- **Work to be completed**:
Every line of the entries below from the one containing "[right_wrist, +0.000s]" to the one containing "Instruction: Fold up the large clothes", both ends included, must be written out exactly. No other line belongs in the answer.

- **Stored dataset items**:
►

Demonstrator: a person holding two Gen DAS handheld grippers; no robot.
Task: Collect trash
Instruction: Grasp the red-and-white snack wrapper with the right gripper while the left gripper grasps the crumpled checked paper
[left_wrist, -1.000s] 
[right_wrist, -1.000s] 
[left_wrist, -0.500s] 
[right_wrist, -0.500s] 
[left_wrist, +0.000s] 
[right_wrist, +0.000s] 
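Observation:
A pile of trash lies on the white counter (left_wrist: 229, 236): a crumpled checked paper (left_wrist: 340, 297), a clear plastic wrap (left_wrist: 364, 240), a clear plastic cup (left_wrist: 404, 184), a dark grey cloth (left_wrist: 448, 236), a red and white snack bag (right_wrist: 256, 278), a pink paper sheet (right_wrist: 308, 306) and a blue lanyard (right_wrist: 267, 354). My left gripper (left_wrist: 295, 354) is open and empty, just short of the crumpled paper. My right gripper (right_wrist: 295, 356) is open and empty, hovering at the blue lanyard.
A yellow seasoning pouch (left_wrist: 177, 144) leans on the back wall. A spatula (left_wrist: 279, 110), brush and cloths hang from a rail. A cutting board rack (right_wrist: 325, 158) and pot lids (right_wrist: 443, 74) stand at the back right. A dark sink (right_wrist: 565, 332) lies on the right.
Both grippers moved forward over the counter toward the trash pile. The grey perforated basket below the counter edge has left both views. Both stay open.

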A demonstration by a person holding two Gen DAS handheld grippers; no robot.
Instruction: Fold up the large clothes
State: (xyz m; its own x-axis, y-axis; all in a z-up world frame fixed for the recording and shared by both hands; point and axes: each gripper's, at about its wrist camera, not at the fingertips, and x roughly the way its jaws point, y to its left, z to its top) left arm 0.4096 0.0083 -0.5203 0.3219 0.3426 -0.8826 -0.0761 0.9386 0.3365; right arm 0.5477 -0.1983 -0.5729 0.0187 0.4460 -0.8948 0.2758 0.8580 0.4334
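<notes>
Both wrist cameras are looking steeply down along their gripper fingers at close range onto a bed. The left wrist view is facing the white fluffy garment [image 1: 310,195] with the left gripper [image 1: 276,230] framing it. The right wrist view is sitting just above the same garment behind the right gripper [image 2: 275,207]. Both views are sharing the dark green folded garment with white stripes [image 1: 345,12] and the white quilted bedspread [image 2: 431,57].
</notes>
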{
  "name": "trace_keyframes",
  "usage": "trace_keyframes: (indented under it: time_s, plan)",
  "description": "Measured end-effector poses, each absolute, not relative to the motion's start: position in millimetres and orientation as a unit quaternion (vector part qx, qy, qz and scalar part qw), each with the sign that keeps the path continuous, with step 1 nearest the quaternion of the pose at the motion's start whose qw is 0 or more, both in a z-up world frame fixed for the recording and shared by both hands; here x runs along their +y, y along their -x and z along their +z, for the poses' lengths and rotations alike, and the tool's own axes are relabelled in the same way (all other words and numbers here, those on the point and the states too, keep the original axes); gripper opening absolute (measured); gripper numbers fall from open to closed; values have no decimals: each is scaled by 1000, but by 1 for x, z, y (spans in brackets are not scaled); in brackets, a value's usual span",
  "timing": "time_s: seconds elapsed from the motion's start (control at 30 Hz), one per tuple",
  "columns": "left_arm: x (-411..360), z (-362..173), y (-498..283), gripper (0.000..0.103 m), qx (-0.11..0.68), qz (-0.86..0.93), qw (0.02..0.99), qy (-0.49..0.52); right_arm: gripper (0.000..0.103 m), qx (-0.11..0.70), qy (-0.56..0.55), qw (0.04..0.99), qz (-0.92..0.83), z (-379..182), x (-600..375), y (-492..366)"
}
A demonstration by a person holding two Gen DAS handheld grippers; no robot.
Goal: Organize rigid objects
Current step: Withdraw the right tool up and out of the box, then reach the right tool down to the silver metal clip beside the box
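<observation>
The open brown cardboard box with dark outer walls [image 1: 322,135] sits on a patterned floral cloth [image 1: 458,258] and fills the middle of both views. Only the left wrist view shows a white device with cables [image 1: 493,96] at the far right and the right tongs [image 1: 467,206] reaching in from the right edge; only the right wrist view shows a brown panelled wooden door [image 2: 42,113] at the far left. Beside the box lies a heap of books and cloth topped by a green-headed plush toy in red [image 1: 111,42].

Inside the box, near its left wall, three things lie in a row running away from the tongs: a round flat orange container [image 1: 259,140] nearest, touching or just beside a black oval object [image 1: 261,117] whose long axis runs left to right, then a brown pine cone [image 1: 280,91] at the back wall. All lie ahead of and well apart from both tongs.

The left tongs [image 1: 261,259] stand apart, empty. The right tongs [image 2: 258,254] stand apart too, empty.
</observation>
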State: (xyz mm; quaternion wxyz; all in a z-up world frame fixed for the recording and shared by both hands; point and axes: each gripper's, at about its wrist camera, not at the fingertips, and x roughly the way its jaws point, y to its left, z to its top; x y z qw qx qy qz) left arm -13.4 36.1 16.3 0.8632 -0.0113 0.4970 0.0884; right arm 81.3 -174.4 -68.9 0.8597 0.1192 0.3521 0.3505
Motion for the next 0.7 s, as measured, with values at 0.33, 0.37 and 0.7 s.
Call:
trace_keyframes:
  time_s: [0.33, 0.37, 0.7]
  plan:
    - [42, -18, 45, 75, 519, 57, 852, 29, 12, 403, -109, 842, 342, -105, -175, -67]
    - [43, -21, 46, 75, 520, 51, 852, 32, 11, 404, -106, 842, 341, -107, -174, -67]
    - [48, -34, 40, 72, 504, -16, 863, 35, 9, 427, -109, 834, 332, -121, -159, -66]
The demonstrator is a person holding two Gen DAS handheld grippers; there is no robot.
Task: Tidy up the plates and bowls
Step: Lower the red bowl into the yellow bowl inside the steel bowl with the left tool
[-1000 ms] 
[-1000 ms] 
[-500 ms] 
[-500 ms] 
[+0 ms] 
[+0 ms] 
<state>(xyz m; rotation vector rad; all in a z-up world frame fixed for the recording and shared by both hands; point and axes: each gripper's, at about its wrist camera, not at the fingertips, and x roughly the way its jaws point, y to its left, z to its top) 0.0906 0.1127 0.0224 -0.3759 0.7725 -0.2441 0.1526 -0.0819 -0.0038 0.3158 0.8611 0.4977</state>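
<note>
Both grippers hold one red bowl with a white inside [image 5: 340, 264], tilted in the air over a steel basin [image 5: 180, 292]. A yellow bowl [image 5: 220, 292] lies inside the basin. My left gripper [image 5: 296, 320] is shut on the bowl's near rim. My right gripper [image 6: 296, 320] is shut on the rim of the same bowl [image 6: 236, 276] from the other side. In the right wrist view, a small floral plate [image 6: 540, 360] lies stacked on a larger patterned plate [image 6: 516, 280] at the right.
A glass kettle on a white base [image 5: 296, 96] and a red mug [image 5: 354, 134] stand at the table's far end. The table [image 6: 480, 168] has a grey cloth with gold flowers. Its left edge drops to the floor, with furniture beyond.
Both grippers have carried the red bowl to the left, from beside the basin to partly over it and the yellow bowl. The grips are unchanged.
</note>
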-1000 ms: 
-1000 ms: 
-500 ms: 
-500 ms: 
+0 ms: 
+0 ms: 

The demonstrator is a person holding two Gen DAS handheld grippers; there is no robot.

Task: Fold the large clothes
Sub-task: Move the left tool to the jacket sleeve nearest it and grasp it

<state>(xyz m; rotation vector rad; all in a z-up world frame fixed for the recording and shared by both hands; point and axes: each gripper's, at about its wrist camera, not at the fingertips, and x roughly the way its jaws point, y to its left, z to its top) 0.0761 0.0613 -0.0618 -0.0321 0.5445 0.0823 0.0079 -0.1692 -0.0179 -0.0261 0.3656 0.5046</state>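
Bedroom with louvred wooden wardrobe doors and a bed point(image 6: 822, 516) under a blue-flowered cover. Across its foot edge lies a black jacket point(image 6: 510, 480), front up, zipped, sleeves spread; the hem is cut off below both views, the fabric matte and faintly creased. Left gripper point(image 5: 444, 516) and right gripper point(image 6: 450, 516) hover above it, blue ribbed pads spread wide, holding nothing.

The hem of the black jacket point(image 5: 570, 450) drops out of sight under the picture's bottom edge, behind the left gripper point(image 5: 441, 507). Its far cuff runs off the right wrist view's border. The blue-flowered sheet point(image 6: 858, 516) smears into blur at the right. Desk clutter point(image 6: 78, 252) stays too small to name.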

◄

- **Solved exercise**:
[right_wrist, +0.000s] 
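Observation:
A pile of trash lies on the white counter (left_wrist: 229, 236): a crumpled checked paper (left_wrist: 340, 297), a clear plastic wrap (left_wrist: 364, 240), a clear plastic cup (left_wrist: 404, 184), a dark grey cloth (left_wrist: 448, 236), a red and white snack bag (right_wrist: 256, 278), a pink paper sheet (right_wrist: 308, 306) and a blue lanyard (right_wrist: 267, 354). My left gripper (left_wrist: 295, 354) is open and empty, just short of the crumpled paper. My right gripper (right_wrist: 295, 356) is open and empty, hovering at the blue lanyard.
A yellow seasoning pouch (left_wrist: 177, 144) leans on the back wall. A spatula (left_wrist: 279, 110), brush and cloths hang from a rail. A cutting board rack (right_wrist: 325, 158) and pot lids (right_wrist: 443, 74) stand at the back right. A dark sink (right_wrist: 565, 332) lies on the right.
Both grippers moved forward over the counter toward the trash pile. The grey perforated basket below the counter edge has left both views. Both stay open.
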
A demonstration by a person holding two Gen DAS handheld grippers; no robot.
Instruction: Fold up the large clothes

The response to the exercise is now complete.